As of March 31, 2020, the Company had $635.2 million of remaining unsatisfied performance obligations from contracts with customers subject to non-cancellable terms and have an original expected duration exceeding one year. These obligations also do not include variable consideration beyond the non-cancellable term, which due to the inability to quantify by estimate, is fully constrained. The Company expects to recognize approximately 21% of these remaining performance obligations as revenue in 2020, an the remaining 79% to be recognized over a weighted average period of 15.3 years through 2038.
Contract Balances
The timing of revenue recognition, billings and cash collections results in accounts receivable (contract assets), and unearned revenue (contract liabilities) on the accompanying Condensed Consolidated Balance Sheets. Generally, billing occurs monthly, subsequent to revenue recognition, resulting in contract assets. However, the Company may bill and receive advances on storage and handling services, before revenue is recognized, resulting in contract liabilities. These assets and liabilities are reported on the accompanying Condensed Consolidated Balance Sheets on a contract-by-contract basis at the end of each reporting period. Changes in the contract asset and liability balances during the three months ended March 31, 2020, were not materially impacted by any other factors.
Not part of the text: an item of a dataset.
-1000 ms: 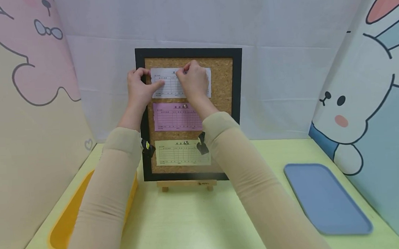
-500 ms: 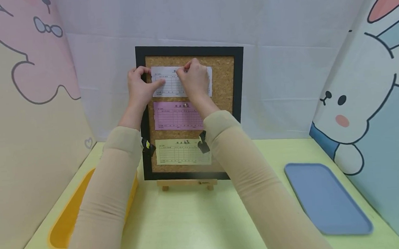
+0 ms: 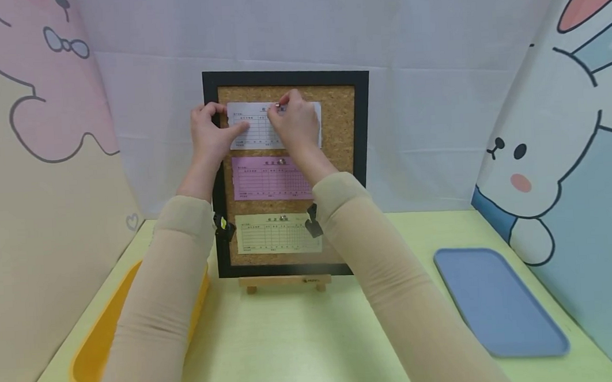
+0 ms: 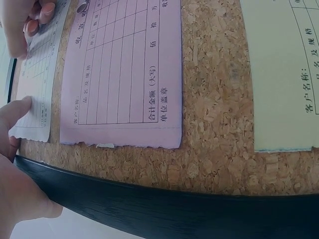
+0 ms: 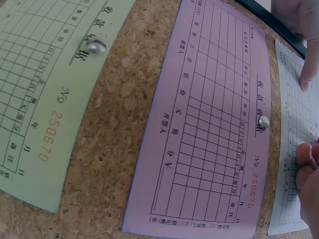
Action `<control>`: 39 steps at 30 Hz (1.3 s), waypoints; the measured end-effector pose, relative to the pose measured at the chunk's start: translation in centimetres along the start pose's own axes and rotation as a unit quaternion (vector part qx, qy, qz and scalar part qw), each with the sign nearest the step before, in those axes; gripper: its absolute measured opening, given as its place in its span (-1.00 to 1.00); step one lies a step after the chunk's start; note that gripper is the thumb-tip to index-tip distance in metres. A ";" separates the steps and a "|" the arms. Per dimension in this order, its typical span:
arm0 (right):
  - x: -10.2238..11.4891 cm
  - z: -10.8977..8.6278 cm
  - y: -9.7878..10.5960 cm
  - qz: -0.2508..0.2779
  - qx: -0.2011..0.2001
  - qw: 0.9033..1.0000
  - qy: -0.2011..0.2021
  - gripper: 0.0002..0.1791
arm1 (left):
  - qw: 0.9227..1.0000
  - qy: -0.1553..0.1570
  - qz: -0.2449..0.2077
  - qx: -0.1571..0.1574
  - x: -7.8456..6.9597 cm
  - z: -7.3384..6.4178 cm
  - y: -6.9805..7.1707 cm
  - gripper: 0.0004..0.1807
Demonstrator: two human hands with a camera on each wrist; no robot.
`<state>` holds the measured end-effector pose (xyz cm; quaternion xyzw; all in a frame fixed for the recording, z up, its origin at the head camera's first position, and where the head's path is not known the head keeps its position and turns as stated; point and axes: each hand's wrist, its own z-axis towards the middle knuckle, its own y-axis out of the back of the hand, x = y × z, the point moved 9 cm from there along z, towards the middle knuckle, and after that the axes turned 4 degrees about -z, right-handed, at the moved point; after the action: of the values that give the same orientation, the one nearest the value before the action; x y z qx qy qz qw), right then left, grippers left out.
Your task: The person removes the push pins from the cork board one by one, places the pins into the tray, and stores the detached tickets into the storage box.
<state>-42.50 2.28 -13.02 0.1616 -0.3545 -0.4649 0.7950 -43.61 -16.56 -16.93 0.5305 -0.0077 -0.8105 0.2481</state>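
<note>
A white receipt slip (image 3: 256, 137) lies against the top of a black-framed corkboard (image 3: 339, 126). My left hand (image 3: 212, 135) holds the slip at its left end, thumb on the paper and fingers bent at the frame's left side. At the slip's top middle, my right hand (image 3: 298, 122) pinches a small shiny pushpin (image 3: 278, 105), mostly covered by the fingertips. Below hangs a pink receipt slip (image 3: 259, 182) with a silver pushpin (image 5: 263, 123) through its heading. Lowest is a yellow receipt slip (image 3: 267, 239), fixed with another silver pushpin (image 5: 96, 47).
The board stands on a small wooden easel (image 3: 285, 280) on a pale green table (image 3: 272, 343). A yellow bin (image 3: 88, 355) is at the left, partly behind the left sleeve. A blue tray (image 3: 501, 302) lies at the right. A white cloth (image 3: 426, 109) hangs behind.
Both hands keep nearly the same places on the white slip. The pushpin between the right fingertips shows more clearly now. The whole view shifts slightly.
</note>
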 end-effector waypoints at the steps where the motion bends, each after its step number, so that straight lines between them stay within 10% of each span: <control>1: 0.0 -0.1 0.0 -0.001 0.001 1.000 0.001 -0.77 | 1.000 0.002 0.000 0.000 0.1 0.0 0.0 -0.57; 29: 0.2 -0.4 0.6 0.004 -0.051 0.997 0.053 -0.86 | 1.000 0.019 -0.014 -0.004 0.6 0.0 0.6 -0.71; 39: 0.0 -0.4 0.6 0.011 -0.009 0.999 0.050 -0.85 | 1.000 0.020 -0.018 -0.008 0.5 -0.3 0.6 -0.71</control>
<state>-41.82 2.56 -12.96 0.1732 -0.3122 -0.4508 0.8181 -43.30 -17.21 -17.29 0.5446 0.0131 -0.8041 0.2380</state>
Opening and closing receivables balances related to contracts with customers accounted for under ASC 606 were $214.8 million and $213.2 million as of March 31, 2020 and December 31, 2019, respectively, and $191.8 million and $192.1 million as of March 31, 2019 and December 31, 2018, respectively. All other trade receivable balances relate to contracts accounted for under ASC 842.
Opening and closing balances in unearned revenue related to contracts with customers were $17.1 million and $16.4 million as of March 31, 2020 and December 31, 2019, respectively, and $18.0 million and $18.6 million as of March 31, 2019 and December 31, 2018, respectively. Substantially all revenue that was included in the contract liability balances at the beginning of 2020 and 2019 has been recognized as of March 31, 2020 and March 31, 2019, respectively, and represents revenue from the satisfaction of monthly storage and handling services with inventory that turns on average every 30 days.